- Exercise goal -
Your task is to output the listing word for word, with pictures excluded.

Stored data section start

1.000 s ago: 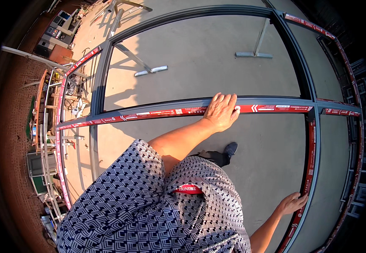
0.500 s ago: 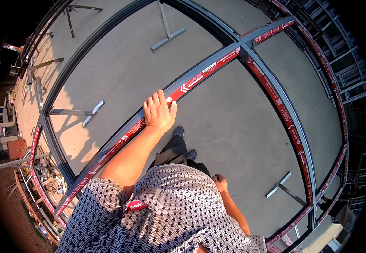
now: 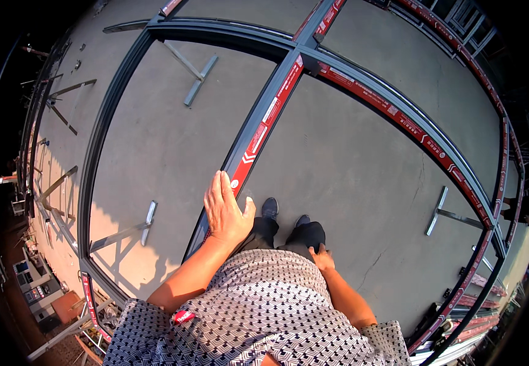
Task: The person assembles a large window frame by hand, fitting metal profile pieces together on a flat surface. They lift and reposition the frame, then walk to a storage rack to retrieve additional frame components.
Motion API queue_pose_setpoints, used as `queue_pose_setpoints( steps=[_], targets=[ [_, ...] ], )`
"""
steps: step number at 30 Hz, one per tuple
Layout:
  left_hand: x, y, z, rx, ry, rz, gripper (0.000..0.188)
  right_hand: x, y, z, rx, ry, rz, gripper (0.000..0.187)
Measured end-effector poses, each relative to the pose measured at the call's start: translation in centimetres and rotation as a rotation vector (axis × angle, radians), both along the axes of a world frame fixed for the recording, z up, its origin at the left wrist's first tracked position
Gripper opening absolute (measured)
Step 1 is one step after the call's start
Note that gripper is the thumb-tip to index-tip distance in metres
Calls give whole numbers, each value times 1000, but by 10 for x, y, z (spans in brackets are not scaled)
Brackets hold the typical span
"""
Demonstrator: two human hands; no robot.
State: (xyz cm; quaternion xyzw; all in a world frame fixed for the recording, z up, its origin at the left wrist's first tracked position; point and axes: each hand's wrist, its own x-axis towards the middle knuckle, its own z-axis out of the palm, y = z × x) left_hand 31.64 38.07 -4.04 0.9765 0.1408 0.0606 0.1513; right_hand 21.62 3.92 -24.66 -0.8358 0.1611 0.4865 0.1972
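A large grey metal window frame [image 3: 253,131] with red protective film [image 3: 273,116] along its bars stretches around me at waist height. My left hand [image 3: 228,213] rests on its middle bar, fingers stretched forward together and thumb apart, not wrapped round the bar. Ahead of that hand the bar meets a cross bar [image 3: 392,100] at a joint. My right hand [image 3: 322,258] hangs beside my dark trousers [image 3: 304,238], apart from the frame. Its fingers look curled; whether anything is in them is hidden.
Metal T-shaped supports [image 3: 201,79] stick out under the frame, with another support [image 3: 438,212] at the right. Grey concrete floor [image 3: 350,201] shows through the openings. Stacked metal frames [image 3: 472,27] stand far right; machinery [image 3: 35,290] sits at the left.
My view has turned, so the middle bar now runs more steeply away from me. My left hand has straightened its fingers on the bar. The right hand has stayed by my thigh.
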Motion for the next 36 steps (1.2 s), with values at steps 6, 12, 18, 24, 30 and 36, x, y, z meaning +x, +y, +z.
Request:
queue_pose_setpoints(
  steps=[6,12,18,24,30,36],
  targets=[
    [11,-16,6,-201,-57,-481,62,33,9,23,165,54,-59,76],
    [21,-69,-78,-419,410,-263,44,36,13,2,220,-12,-118,69],
    [26,-85,-182,-415,800,-94,41,23,-8,-48,173,-23,-128,66],
    [37,-84,-255,-548,859,123,40,17,-24,-108,193,-23,-217,70],
    [50,-73,-329,-525,1010,114,40,38,-22,-154,201,-136,-249,68],
    [66,-45,-416,-551,1130,55,39,57,-10,-205,197,-227,-383,43]
  ],
)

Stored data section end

- Solved problem -
1.000 s ago: 
0.500 s ago: 
now: 
Task: The person assembles a large window frame by hand, fitting metal profile pieces together on a flat surface. They lift and reposition the frame, then walk to a storage rack to retrieve additional frame components.
Motion API queue_pose_setpoints, used as `queue_pose_setpoints( steps=[_], targets=[ [_, ...] ], )`
"""
steps: step number at 30 Hz, one per tuple
Layout:
  left_hand: x, y, z, rx, ry, rz, gripper (0.000..0.188)
  right_hand: x, y, z, rx, ry, rz, gripper (0.000..0.187)
Measured end-effector poses, each relative to the pose measured at the call's start: translation in centimetres and rotation as a rotation vector (axis × angle, radians), both along the axes of a world frame fixed for the recording, z up, its origin at the left wrist's first tracked position
Gripper opening absolute (measured)
Step 1 is one step after the call's start
Note that gripper is the thumb-tip to index-tip distance in metres
Calls give whole numbers, each value times 1000, but by 10 for x, y, z (spans in brackets are not scaled)
Brackets hold the typical span
"""
Demonstrator: two human hands; no robot.
State: (xyz cm; quaternion xyzw; all in a world frame fixed for the recording, z up, its origin at the left wrist's first tracked position; point and axes: each hand's wrist, its own x-axis towards the middle knuckle, its own z-axis out of the palm, y = z × x) left_hand 31.64 38.07 -4.04 0.9765 0.1408 0.0606 0.1513; right_hand 21.62 3.92 -24.66 -0.8358 0.1611 0.4865 0.1972
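A large grey metal window frame [image 3: 253,131] with red protective film [image 3: 273,116] along its bars stretches around me at waist height. My left hand [image 3: 228,213] rests on its middle bar, fingers stretched forward together and thumb apart, not wrapped round the bar. Ahead of that hand the bar meets a cross bar [image 3: 392,100] at a joint. My right hand [image 3: 322,258] hangs beside my dark trousers [image 3: 304,238], apart from the frame. Its fingers look curled; whether anything is in them is hidden.
Metal T-shaped supports [image 3: 201,79] stick out under the frame, with another support [image 3: 438,212] at the right. Grey concrete floor [image 3: 350,201] shows through the openings. Stacked metal frames [image 3: 472,27] stand far right; machinery [image 3: 35,290] sits at the left.
My view has turned, so the middle bar now runs more steeply away from me. My left hand has straightened its fingers on the bar. The right hand has stayed by my thigh.
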Motion for the next 36 steps (1.2 s), with values at steps 6, 12, 18, 24, 30 and 36, x, y, z meaning +x, +y, +z.
Request:
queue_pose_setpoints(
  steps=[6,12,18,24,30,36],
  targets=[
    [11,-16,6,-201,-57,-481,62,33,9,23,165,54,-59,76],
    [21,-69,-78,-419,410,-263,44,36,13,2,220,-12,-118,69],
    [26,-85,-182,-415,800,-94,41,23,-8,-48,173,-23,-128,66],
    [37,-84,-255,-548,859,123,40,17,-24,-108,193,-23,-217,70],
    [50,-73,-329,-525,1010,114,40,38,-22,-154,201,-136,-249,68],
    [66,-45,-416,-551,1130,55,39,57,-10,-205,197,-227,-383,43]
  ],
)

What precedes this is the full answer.